An open letter published on 15 July 2026 by 25 industry, sector associations, research institutes and civil society organisations highlights how the Helsinki Convention creates legal uncertainty and practical barriers to geological CO₂ storage in the Baltic Sea Area, impacting industrial decarbonisation, Europe's climate objectives, and the development of a European integrated CO₂ market.
The Baltic Marine Environment Protection Commission (HELCOM) has recently commissioned a legal review to assess whether carbon capture and storage (CCS) is compatible with the Helsinki Convention – a regional sea convention treaty that protects the Baltic Sea's marine environment. While welcoming this process, the coalition warns that a legal review alone will not unlock geological CO₂ storage in the region in the near term.

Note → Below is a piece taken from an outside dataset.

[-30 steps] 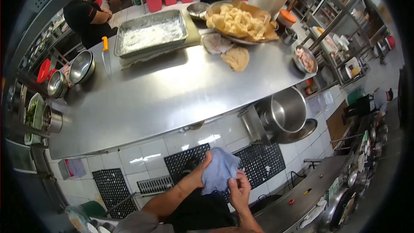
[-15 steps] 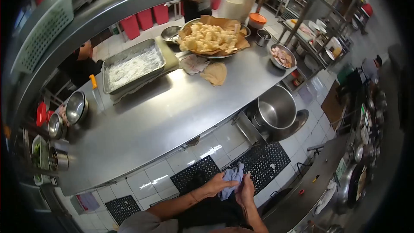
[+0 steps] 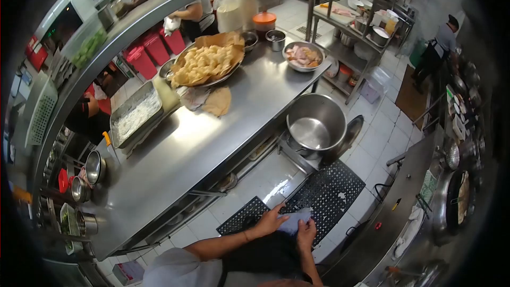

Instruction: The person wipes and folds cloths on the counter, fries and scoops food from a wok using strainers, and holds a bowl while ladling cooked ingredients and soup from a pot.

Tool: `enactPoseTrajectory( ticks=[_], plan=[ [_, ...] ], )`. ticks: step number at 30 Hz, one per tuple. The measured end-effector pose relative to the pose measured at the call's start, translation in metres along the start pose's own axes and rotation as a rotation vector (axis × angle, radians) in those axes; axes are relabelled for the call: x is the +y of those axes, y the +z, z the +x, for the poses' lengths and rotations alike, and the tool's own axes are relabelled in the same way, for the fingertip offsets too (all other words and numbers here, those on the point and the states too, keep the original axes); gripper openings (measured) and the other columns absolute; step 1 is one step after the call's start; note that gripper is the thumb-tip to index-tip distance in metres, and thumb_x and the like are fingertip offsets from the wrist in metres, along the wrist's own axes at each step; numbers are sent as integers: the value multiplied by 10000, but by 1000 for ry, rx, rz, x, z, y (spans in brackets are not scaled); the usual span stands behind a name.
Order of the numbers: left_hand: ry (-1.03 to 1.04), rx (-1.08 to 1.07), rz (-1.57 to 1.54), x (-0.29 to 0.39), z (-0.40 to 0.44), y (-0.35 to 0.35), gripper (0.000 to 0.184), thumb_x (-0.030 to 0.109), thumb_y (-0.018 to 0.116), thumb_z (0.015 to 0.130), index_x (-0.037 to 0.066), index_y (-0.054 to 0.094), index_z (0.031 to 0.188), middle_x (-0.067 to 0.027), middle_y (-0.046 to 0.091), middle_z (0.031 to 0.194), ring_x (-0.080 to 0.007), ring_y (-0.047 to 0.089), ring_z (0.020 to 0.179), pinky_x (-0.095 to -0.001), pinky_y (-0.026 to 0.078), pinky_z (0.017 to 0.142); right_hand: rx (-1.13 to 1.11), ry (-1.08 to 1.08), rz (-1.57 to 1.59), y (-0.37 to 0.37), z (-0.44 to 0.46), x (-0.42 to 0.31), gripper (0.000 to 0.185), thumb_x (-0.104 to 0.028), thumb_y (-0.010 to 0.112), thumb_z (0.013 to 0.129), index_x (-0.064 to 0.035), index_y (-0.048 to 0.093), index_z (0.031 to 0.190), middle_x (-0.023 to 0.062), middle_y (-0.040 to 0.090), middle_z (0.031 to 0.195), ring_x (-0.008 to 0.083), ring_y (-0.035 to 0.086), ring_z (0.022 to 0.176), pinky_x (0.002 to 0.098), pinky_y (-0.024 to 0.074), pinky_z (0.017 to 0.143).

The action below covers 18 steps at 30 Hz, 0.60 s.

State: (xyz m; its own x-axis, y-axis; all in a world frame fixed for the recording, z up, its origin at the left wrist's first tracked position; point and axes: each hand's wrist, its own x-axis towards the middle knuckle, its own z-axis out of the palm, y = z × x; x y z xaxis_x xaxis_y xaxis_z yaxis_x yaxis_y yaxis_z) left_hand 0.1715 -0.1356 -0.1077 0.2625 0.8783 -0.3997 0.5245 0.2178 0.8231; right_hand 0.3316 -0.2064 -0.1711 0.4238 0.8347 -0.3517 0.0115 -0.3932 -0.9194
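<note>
Just past the blue cloth [image 3: 291, 224], a pot [image 3: 311, 107] (beside the counter [image 3: 159, 175]).

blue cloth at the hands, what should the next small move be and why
Probably fold the blue cloth over once with the right hand: that hand grips its right side, the left hand is against the other side to steady it, and the cloth is held away from the steel counter.
</note>
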Motion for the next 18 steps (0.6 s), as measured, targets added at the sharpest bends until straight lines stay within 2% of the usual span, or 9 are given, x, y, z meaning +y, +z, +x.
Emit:
enactPoseTrajectory(
  ticks=[4,6,7,9,10,11,15,17,18],
  plan=[
    [307,-255,56,32,25,42,488,247,738,778,46,580,1194,-166,628,1074,-312,605,1000,-368,475,874,60,160,345,-47,13,-34,242,-67,657,823,-19,580,1047,78,576,862,163,565,784,275,467,681],
    [561,-207,192,46,34,67,435,143,719,759,20,584,1154,-179,586,1042,-337,581,953,-399,465,853,-28,-379,-256,-85,25,-35,351,-63,731,734,-29,595,1056,116,602,966,234,570,877,338,474,798],
    [543,-297,214,68,39,77,380,3,633,744,10,589,1122,-203,588,1039,-371,572,954,-424,462,839,-25,-374,-225,-99,26,-42,406,-66,765,642,-33,614,1017,142,590,958,306,561,913,385,472,836],
    [524,-354,391,82,53,103,407,-108,494,713,4,596,1091,-229,576,926,-402,538,903,-427,450,820,191,-449,-383,-122,27,-36,289,-29,703,661,-36,632,941,163,579,923,355,556,908,416,458,779],
    [663,-348,399,79,67,118,330,-123,484,728,4,626,998,-190,562,810,-345,554,753,-397,451,646,229,-392,-447,-134,25,-29,204,-22,666,681,-34,635,882,155,575,940,346,551,905,428,435,746],
    [847,-346,362,94,76,133,273,-124,527,719,-1,626,942,-157,552,787,-322,546,755,-361,442,661,370,-346,-489,-145,19,-30,147,-33,657,685,-34,628,830,146,558,965,327,538,921,412,415,766],
    [1064,-558,441,174,84,180,167,-13,692,680,26,646,836,-152,573,913,-312,533,892,-386,426,797,717,-313,-339,-213,-22,-48,160,-55,725,681,-33,605,785,131,577,1036,324,533,1059,416,405,899],
    [1054,-818,304,184,79,209,143,9,695,713,19,641,845,-137,591,922,-268,550,888,-359,432,789,696,-364,-55,-235,-50,-43,129,-32,712,722,-26,605,793,120,613,1054,320,539,1128,419,384,981],
    [1008,-1001,182,190,74,222,126,30,699,746,11,636,853,-122,610,931,-224,566,883,-333,439,781,785,-291,-13,-239,-72,-42,161,-55,719,727,-17,622,850,135,662,976,274,624,946,396,459,858]
  ],
)
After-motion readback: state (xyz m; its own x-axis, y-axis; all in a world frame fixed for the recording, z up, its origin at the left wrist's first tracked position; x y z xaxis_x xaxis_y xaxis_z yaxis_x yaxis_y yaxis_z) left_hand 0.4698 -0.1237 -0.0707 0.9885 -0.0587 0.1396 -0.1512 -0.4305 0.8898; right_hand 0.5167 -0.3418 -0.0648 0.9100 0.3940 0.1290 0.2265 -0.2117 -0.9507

CCS is widely recognised as an essential component of Europe's climate objectives and industrial competitiveness. The EU has already established a clear policy signal in support of CO₂ storage: the Industrial Carbon Management Strategy and the Net-Zero Industry Act (NZIA) set out a vision of a single European market for CO₂ transport and storage services, and the forthcoming CO₂ Market and Infrastructure Package is set to translate that vision into a functioning internal market for storage services. Realising this vision requires removing barriers at the EU, regional and international levels.
Legal uncertainty is a real bottleneck for CCS projects. It affects permitting, investment, and financing decisions across the CCS value chain. An enabling policy and regulatory framework at the EU level is necessary, but not sufficient. It needs to be matched by legal clarity at the regional level too.
Cristiana Foglia, Policy Officer at Carbon Management Europe
Access to environmentally sound, safe geological carbon storage will be critical for many countries in the Baltic Sea region, particularly to support the decarbonisation of energy-intensive industries. Several Member States have limited suitable geological formations and will therefore depend on access to storage capacity elsewhere in Europe.
This is reinforced by Article 20 of the NZIA, which establishes a Union-wide objective of at least 50 million tonnes of annual CO₂ injection capacity by 2030. Several Contracting Parties to the Helsinki Convention also host obligated entities that must contribute to the target, yet barriers under the Helsinki Convention are currently keeping that potential out of reach.
Left unresolved, the current legal framework will continue to impede access to storage resources, delay investment in CO₂ transport and storage infrastructure, and leave industries in the region with fewer pathways to decarbonise.
The coalition therefore calls on the Contracting Parties to the Helsinki Convention to explore practical legal mechanisms to provide the certainty needed to enable environmentally safe CO₂ storage while remaining fully consistent with the Convention's environmental objectives.